RECORDED INFORMATION →
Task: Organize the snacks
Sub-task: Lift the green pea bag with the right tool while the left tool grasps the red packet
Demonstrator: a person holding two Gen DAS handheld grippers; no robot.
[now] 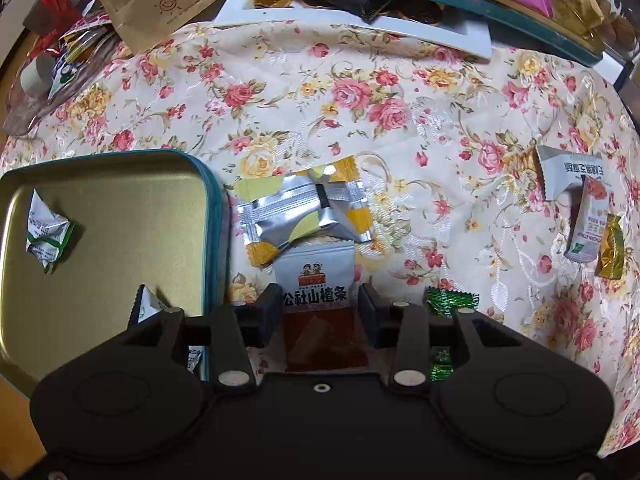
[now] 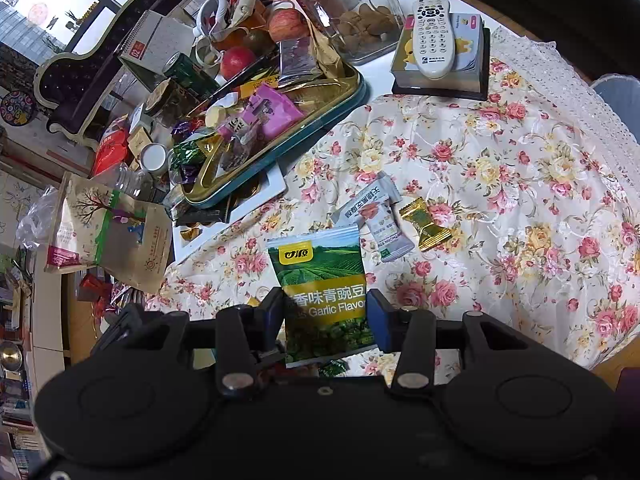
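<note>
Left gripper [image 1: 320, 304] jaws apart around white-and-red hawthorn snack packet [image 1: 316, 280]; right gripper [image 2: 326, 308] clamps green garlic-pea packet [image 2: 324, 280]

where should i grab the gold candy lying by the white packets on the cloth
Grip the gold candy across its fat middle, coming from straight above. It lies flat on the tablecloth, its twisted ends are thin and floppy, and the white packets crowd its left side.
</note>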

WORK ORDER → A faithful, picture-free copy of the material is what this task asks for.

RESULT FOR THIS TASK →
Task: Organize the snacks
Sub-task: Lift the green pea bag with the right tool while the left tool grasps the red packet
Demonstrator: a person holding two Gen DAS handheld grippers; no robot.
[now] 
[now] 
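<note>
Left gripper [image 1: 320, 304] jaws apart around white-and-red hawthorn snack packet [image 1: 316, 280]; right gripper [image 2: 326, 308] clamps green garlic-pea packet [image 2: 324, 280]

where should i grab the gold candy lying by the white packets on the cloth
Grip the gold candy across its fat middle, coming from straight above. It lies flat on the tablecloth, its twisted ends are thin and floppy, and the white packets crowd its left side.
</note>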

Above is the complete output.